# Ministry of Health PDF parser

A simple script to gather PDF files from MOH and parse them into pandas DataFrame.

פרסור דו"חות תחלואה לפי ערים של משרד הבריאות

## Imports and setup

In [1]:
from __future__ import print_function

import pandas as pd
import tabula
import os
import numpy as np
from pathlib import Path

from ipywidgets import interact, interactive, fixed, interact_manual
from IPython.core.display import display, HTML
import matplotlib.pyplot as plt
import plotly.express as px
import folium
import plotly.graph_objects as go
import seaborn as sns
import ipywidgets as widgets
from pyproj import CRS, Transformer
# %pwd

Base URLS:

In [2]:
report_dir = "./MOHReports_raw"

## Individual PDF file parser function

In [71]:
def parse_pdf_report(report_url):
    #Get data
    raw_tables = tabula.read_pdf(report_url, pages="all", stream=False, silent=True)
    #Merge to one dataframe
    cols =  ["Rate per 100000", "Isolations", "Cured", "Confirmed", "Tested", "2018 Population", "City"]
#   data = pd.DataFrame(columns = cols)
#   for i, table in enumerate(raw_tables):
#     if i==0:
#       
#       table = table.iloc[4:].rename(columns = new_cols) #TODO: use drop()
#     else:
#       first_values = table.columns.values
#       new_cols = {x: y for x, y in zip(table.columns, cols)}
#       first_values = [{x: y for x, y in zip(cols, first_values)}]
#       table = pd.concat([pd.DataFrame(first_values), table.rename(columns=new_cols)], ignore_index=True)
#     data = data.append(table, ignore_index=True)
#   #Remove last two rows whch are a different table
#   data = data.iloc[:-2]
    new_cols = {x: y for x, y in zip(raw_tables.columns, cols)}
    data = raw_tables.rename(columns = new_cols)
    idx = data["City"].fillna(" ").str.contains("בני ברק").idxmax()
    data = data.iloc[idx:-2]
    data = data.reset_index(drop=True)
#     data = raw_tables.drop(raw_tables.index[:4]).drop(raw_tables.index[-2:])
#     print(data.head())
    #Deal with nans
    data.dropna(axis=0, how='all', inplace=True)
    inds = pd.isnull(data).any(1).to_numpy().nonzero()[0]
 
    for ind in inds:
        if data['City'][ind] is not np.nan and data['City'][ind+1] is not np.nan: #part of name is here, data is on next row
            new_name = data['City'][ind] + " " + data['City'][ind+1]
#           data['City'][ind+1] = new_name
            data.at[ind+1, 'City'] = new_name
            data.loc[ind, :] = np.nan
        elif data['2018 Population'][ind-1] is np.nan and data['2018 Population'][ind+1] is np.nan: #merge three lines
            new_name = data['City'][ind-1] + " " + data['City'][ind+1]
#             data['City'][ind] = new_name
            data.at[ind, 'City'] = new_name
            data.loc[[ind-1,ind+1], :] = np.nan
    #TODO: make more robust
    data.dropna(axis=0, how='all', inplace=True)

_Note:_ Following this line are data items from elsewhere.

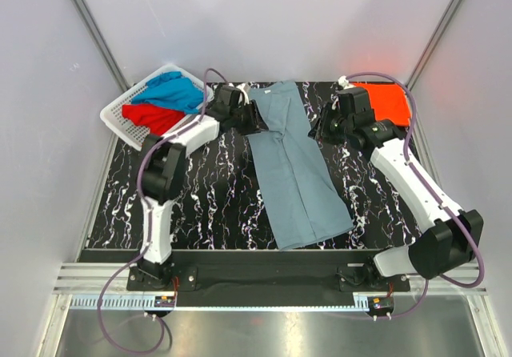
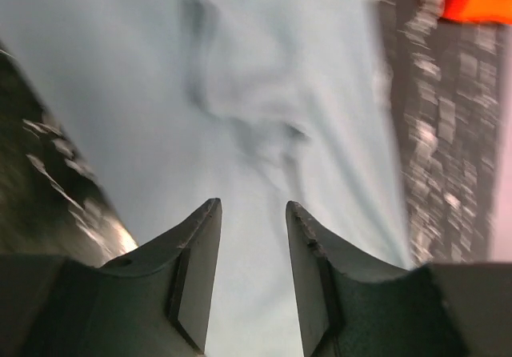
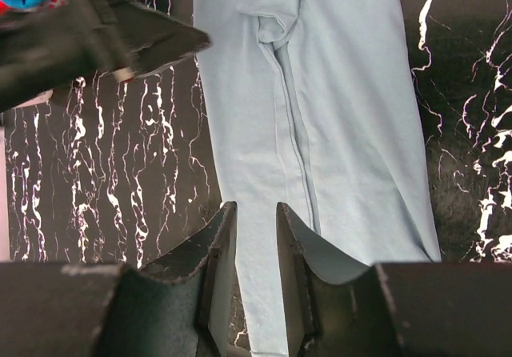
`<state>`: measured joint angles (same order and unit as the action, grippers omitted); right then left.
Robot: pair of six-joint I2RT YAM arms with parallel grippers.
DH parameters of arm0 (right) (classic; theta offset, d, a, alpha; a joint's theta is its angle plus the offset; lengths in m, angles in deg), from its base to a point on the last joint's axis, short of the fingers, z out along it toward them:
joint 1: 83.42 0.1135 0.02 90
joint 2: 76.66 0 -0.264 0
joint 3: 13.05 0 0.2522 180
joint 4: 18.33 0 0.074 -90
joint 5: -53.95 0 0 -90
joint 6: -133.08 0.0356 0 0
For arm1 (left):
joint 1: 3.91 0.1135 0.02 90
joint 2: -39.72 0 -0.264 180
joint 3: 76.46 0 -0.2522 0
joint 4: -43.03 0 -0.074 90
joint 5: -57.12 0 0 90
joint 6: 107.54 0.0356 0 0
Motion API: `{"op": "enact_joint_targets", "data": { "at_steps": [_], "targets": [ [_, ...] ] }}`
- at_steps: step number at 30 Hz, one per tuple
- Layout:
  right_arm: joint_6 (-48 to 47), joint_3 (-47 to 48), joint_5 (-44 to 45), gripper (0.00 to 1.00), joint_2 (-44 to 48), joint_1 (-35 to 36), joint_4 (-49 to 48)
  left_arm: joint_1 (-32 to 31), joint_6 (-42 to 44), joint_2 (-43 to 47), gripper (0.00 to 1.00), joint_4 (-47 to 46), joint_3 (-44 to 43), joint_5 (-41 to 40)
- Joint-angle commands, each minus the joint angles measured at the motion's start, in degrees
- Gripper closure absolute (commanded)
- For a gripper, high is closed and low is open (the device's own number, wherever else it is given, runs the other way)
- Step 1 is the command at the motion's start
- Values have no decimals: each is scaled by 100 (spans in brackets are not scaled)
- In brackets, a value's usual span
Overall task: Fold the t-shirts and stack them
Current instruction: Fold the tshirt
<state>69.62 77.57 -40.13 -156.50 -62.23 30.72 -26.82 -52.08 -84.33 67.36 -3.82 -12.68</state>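
The dull grey-blue t-shirt [image 1: 296, 173] lies folded lengthwise into a long strip down the middle of the table. My left gripper [image 1: 258, 121] hovers at the strip's far left edge. In the left wrist view, the gripper [image 2: 252, 205] is open over the cloth [image 2: 264, 69], with nothing between the fingers. My right gripper [image 1: 318, 129] sits at the strip's far right edge. In the right wrist view, it [image 3: 254, 206] is open above the cloth [image 3: 336, 117], its gap empty. The orange-red t-shirt [image 1: 386, 101] lies folded at the back right.
A white slotted basket [image 1: 120, 113] at the back left holds a bright blue t-shirt [image 1: 172, 93] and a red t-shirt [image 1: 156, 117]. The black marbled table [image 1: 200, 205] ends at grey walls on three sides. The left arm's gripper [image 3: 120, 37] shows in the right wrist view.
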Motion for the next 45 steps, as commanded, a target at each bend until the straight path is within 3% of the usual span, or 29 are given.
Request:
{"op": "enact_joint_targets", "data": {
  "at_steps": [1, 7, 15, 19, 21, 26, 38, 45],
  "targets": [
    [-79, 207, -93, 66, 178, -54, 101, -265, 96, 1057, 57, -268, 262, 414],
    [-18, 215, -155, 66, 565, -80, 259, -1231, 54, 2042, 58, 67, 1421, -174],
    [-123, 268, -32, 69, 1066, -150, 646, -2471, -228, 2727, 83, 209, 2969, -500],
    [-88, 189, -75, 69, 1136, -168, 699, -2901, -606, 2974, 86, 76, 3602, -324],
    [-44, 154, -128, 69, 1172, -168, 716, -3043, -650, 3097, 86, 243, 3708, -613],
    [0, 92, -269, 69, 1295, -168, 707, -3166, -931, 3185, 84, 226, 4429, -912],
    [-44, -452, -208, 69, 1251, -168, 725, -3078, -1133, 3773, 83, 1501, 5088, -2319],
    [-35, -637, -217, 70, 1277, -159, 628, -3219, -1265, 4574, 83, -61, 4923, -1450]
  ]
}}
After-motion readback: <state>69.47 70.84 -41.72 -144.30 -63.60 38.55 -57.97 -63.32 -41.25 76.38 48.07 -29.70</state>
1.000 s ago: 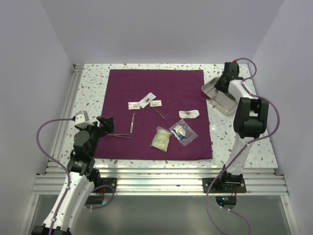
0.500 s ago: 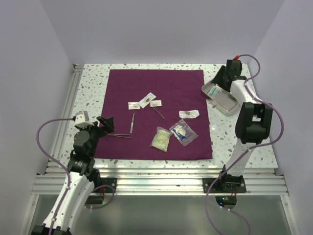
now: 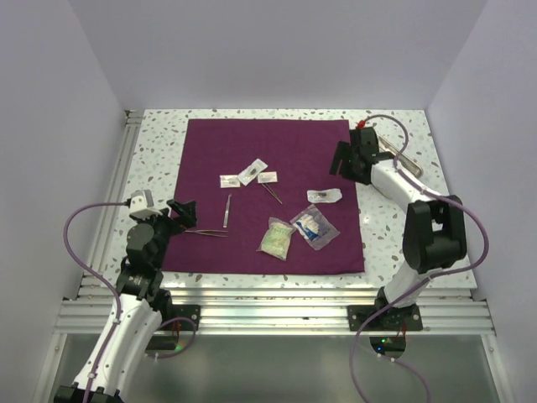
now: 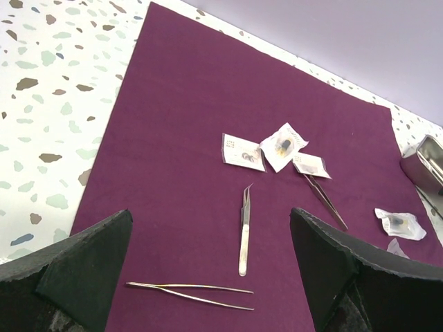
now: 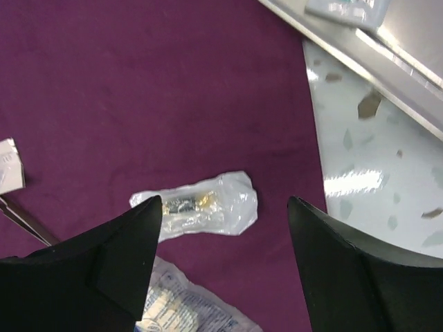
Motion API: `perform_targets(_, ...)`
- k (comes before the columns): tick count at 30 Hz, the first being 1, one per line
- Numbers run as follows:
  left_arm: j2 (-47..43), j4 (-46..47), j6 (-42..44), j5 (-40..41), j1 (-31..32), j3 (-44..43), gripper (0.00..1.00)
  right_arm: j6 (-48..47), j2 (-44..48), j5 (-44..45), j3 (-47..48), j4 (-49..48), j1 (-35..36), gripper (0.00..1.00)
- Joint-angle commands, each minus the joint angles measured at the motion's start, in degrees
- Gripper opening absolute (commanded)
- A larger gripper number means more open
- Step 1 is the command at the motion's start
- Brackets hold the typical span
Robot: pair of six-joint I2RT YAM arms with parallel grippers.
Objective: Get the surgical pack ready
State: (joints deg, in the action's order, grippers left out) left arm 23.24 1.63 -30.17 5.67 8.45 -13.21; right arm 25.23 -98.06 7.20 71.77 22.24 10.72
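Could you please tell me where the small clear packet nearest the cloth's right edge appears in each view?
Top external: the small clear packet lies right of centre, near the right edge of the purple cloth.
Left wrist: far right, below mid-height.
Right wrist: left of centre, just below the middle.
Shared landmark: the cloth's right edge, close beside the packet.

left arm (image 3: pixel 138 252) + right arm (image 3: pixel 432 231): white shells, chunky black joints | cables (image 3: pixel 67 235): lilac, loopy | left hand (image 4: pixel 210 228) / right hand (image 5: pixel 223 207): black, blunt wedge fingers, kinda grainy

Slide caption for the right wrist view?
Right gripper, jaws open, above a clear packet on the purple cloth beside the metal tray.
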Motion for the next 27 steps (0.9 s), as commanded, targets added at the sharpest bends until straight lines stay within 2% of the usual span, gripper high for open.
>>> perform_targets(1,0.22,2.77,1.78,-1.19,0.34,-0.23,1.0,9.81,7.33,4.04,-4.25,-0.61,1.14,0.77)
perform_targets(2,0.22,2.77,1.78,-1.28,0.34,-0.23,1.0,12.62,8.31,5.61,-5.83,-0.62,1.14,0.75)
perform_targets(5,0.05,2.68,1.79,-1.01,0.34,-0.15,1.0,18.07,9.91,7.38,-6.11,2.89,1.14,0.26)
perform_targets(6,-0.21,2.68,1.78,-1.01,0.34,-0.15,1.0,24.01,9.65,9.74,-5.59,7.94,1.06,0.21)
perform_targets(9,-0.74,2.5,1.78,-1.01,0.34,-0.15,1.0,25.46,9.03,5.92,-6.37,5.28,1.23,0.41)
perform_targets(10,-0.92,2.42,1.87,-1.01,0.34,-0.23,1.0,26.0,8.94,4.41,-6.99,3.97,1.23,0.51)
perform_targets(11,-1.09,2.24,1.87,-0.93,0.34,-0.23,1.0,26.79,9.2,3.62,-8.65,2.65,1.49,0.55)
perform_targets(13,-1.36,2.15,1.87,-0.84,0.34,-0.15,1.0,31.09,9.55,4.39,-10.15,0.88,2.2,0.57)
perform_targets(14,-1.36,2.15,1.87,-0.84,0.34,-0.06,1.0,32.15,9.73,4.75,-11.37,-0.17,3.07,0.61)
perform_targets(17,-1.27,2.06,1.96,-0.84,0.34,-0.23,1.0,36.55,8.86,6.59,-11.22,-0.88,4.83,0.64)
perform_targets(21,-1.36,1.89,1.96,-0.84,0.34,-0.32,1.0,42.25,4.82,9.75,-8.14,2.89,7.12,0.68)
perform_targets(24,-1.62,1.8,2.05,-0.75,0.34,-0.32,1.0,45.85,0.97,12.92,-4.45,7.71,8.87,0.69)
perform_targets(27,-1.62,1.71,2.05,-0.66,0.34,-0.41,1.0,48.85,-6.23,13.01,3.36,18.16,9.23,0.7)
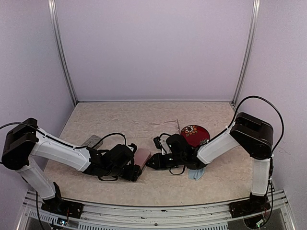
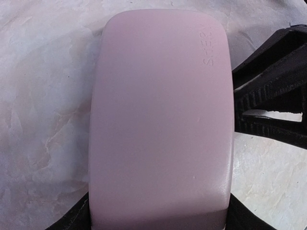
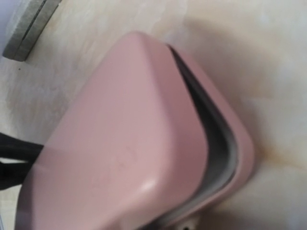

    #Remove carriage returns in city names
    data['City'] = data['City'].str.replace('\\r', ' ',)

    #Convert relevant columns to numbers
    numeric_cols = data.columns.drop('City')
    data_numeric = data.copy()
    data_numeric[numeric_cols] = data[numeric_cols].apply(lambda x: x.astype(str).str.replace(',', ''))
    data_numeric[numeric_cols] = data_numeric[numeric_cols].apply(pd.to_numeric, errors='ignore')
    return data_numeric

# report_url='./MOHReports_raw/20200413.pdf'
# raw_tables = tabula.read_pdf(report_url, pages="all", stream=False, silent=True)
# cols =  ["Rate per 100000", "Isolations", "Cured", "Confirmed", "Tested", "2018 Population", "City"]
# new_cols = {x: y for x, y in zip(raw_tables.columns, cols)}
# data = raw_tables.rename(columns = new_cols)
# idx = data["City"].fillna(" ").str.contains("בני ברק").idxmax()
# print(idx)
# data.head(10)

Gather files and parse:

In [72]:
from datetime import datetime

path = Path.cwd() / Path(report_dir)
gfiles = path.glob('*.pdf')
confirmed_cases = pd.DataFrame(columns = ["City"])
with pd.ExcelWriter('data_parsed.xlsx') as writer: 
    for file in gfiles:
        url = str(file)
        parsed_data = parse_pdf_report(url)
        #Export to excel file
        result_fn = file.stem
        date = datetime.strptime(result_fn, '%Y%m%d').strftime('%Y-%m-%d')
        print(date)
        tmp = parsed_data.loc[:, ["City", "Confirmed"]].rename(columns={"Confirmed" : date})
        confirmed_cases = confirmed_cases.merge(tmp, on="City", how="outer")
        parsed_data.to_excel(writer, sheet_name=result_fn)

confirmed_cases.head(10)

2020-04-12
2020-04-13
2020-04-14
2020-04-16


Unnamed: 0,City,2020-04-12,2020-04-13,2020-04-14,2020-04-16
0,בני ברק,1806.0,1888.0,2053.0,2150.0
1,קרית יערים,39.0,39.0,39.0,39.0
2,"כפר חב""ד",44.0,44.0,44.0,44.0
3,כוכב יעקב,55.0,56.0,57.0,58.0
4,אפרת,64.0,64.0,64.0,64.0
5,אלעד,242.0,253.0,278.0,301.0
6,מגדל העמק,97.0,99.0,99.0,99.0
7,אור יהודה,113.0,117.0,120.0,122.0
8,טבריה,130.0,133.0,134.0,144.0
9,מודיעין עילית,206.0,218.0,239.0,261.0


In [5]:
# parsed_data.head(10)

Display interactively:

In [73]:
def bubble_chart(n):
    fig = px.scatter(parsed_data.head(n), x="City", y="Rate per 100000", size="Rate per 100000", color="City",
               hover_name="City", size_max=60)
    fig.update_layout(
      title=str(n) +" ערים הנפגעות ביותר",
      xaxis_title="ערים",
      yaxis_title="שיעור ל100,000",
      width = 700
    )
    fig.show();

interact(bubble_chart, n=10)
plt.show()

# ipywLayout = widgets.Layout(border='solid 2px green')
# ipywLayout.display='none'
# widgets.VBox([fig], layout=ipywLayout)

Geolocate cities:

In [47]:
# itm_crs = CRS.from_proj4("+proj=tmerc +lat_0=31.7343936111111 +lon_0=35.2045169444445 +k=1.0000067 +x_0=219529.584 +y_0=626907.39 +ellps=GRS80 +towgs84=-24.002400,-17.103200,-17.844400,-0.33077,-1.852690,1.669690,5.424800 +units=m +no_defs")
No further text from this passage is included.